Eu sou aquilo que os outros percebem de mim: permitir que outros digam a nós aquilo que percebem de nós me parece ser uma atitude com vistas à maturidade. Aquele que não se dispõe a ouvir uma crítica, uma sugestão ou uma simples observação sobre si mesmo me parece não querer ver-se plenamente como é. Ou melhor, sabe que tem limites mas não quer vê-los, ou, ainda, vive a falsa modéstia de não querer ser elogiado por aquilo de bom que realiza. Quem sabe você já tenha conhecido alguém que recebeu muitos elogios a respeito de um trabalho desenvolvido, mas quando ouviu uma crítica pequena tudo o que realizara de bom caiu por terra e essa pessoa revoltou-se ou deprimiu-se diante da crítica. Porém, me parece, sou também aquilo que os outros veem de mim e essa dimensão é fundamental para equilibrar as outras duas. A relação limita meu agir e me leva a melhorar aquilo que sou, mas isso só é possível para aqueles que se dispõe a buscar ser melhores.

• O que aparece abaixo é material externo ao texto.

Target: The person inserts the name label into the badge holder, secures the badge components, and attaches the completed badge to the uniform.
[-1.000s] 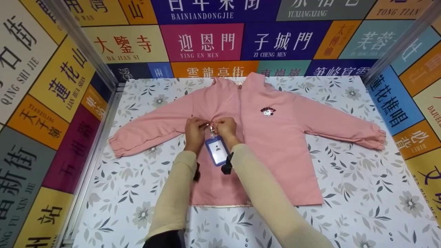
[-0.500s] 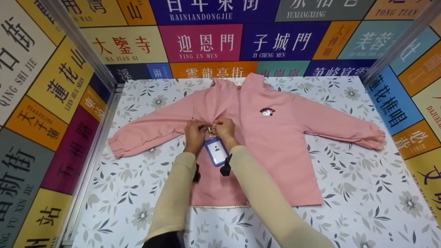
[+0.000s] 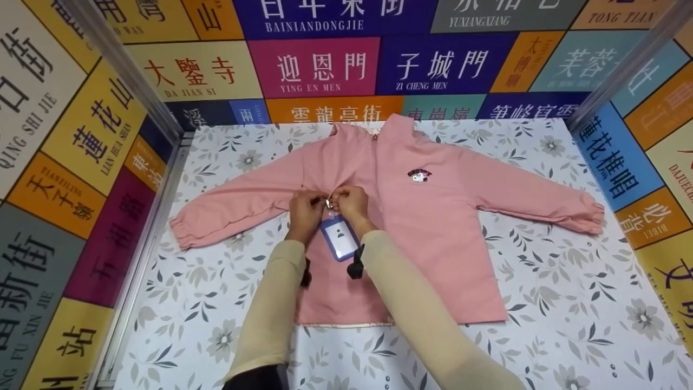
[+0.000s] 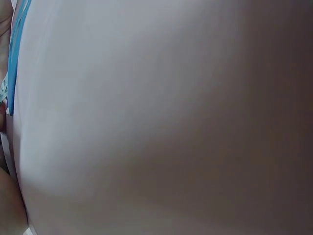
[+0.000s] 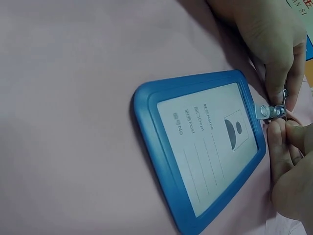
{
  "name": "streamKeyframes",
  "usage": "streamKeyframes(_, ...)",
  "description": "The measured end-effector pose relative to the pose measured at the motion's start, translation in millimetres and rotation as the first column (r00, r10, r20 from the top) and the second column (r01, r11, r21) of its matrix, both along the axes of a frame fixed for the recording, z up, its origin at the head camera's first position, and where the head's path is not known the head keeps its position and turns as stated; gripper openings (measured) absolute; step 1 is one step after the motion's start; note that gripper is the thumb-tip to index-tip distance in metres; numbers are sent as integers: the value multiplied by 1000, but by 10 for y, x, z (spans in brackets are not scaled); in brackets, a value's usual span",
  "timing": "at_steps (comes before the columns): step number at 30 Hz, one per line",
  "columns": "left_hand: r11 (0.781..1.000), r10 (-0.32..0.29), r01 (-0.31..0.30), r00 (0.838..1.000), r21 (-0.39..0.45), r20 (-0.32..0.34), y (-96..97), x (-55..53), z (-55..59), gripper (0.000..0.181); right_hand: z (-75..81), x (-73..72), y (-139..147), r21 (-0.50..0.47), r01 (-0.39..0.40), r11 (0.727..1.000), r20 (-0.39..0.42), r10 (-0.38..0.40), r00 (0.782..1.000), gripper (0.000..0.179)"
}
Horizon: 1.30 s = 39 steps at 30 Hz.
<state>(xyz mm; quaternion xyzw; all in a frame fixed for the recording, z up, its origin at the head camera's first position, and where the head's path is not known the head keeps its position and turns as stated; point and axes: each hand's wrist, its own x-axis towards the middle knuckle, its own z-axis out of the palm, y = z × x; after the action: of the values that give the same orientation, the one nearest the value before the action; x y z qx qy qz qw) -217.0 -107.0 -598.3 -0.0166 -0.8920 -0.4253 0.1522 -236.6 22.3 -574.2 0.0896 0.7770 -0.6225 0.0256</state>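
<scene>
A pink jacket [image 3: 438,244] lies spread on the table, with a blue-framed ID badge [image 3: 339,238] on its left front panel. The badge's strap ends in a small metal clip [image 5: 278,111]. My left hand [image 3: 306,214] pinches this clip between thumb and finger, as the right wrist view shows. From the other side, my right hand [image 3: 352,206] pinches a fold of the jacket, its fingertips right at the clip. Creases run up the cloth from the two hands. In the left wrist view the blurred jacket cloth [image 4: 122,98] fills most of the picture, with the badge's blue edge [image 4: 17,54] at far left.
The table [image 3: 557,292] has a white leaf-and-flower cover. Printed panels with coloured blocks [image 3: 319,65] stand at the back and both sides, with metal posts [image 3: 130,70] at the corners. A small cartoon patch [image 3: 419,176] sits on the jacket's right chest.
Both hands stay together at the clip, with only slight finger shifts. The metal clip has tilted and moved a little to the left. The jacket lies as before.
</scene>
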Motion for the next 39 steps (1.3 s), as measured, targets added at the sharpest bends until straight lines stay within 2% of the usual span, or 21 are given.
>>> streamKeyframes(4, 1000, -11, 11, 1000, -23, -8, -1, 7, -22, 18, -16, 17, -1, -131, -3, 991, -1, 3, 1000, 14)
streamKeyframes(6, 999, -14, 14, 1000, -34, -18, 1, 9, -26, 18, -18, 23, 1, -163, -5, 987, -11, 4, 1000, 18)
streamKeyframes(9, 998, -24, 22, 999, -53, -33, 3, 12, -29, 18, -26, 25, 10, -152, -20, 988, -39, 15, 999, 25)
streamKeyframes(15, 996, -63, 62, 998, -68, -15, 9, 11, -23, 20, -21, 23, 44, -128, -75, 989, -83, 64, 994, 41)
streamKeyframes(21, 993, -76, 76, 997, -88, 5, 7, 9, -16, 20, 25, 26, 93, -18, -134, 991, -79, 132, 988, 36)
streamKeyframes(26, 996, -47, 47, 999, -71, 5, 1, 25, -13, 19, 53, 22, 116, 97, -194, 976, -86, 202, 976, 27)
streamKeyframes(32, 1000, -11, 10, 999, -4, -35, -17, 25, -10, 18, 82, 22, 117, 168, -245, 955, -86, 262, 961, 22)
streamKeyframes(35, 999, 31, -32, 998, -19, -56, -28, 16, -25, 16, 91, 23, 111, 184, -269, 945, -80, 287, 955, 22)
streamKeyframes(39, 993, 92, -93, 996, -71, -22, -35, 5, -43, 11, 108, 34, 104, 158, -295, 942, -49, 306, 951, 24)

Por fim, creio que minha visão de mim e do mundo vão determinando as decisões que vou tomando em minha vida. Vou me constituindo enquanto pessoa na relação com os demais e sou responsável pelas decisões que tomo. Nada adianta culpar o mundo pelos resultados que obtenho em minha vida uma vez que posso decidir sempre diante de meu agir e as decisões são motivadas por aquilo que compreendo de mim e do mundo. Eu sou autor e construtor de minha existência e não há maior responsável por quem sou do que eu mesmo. Pensemos nisso.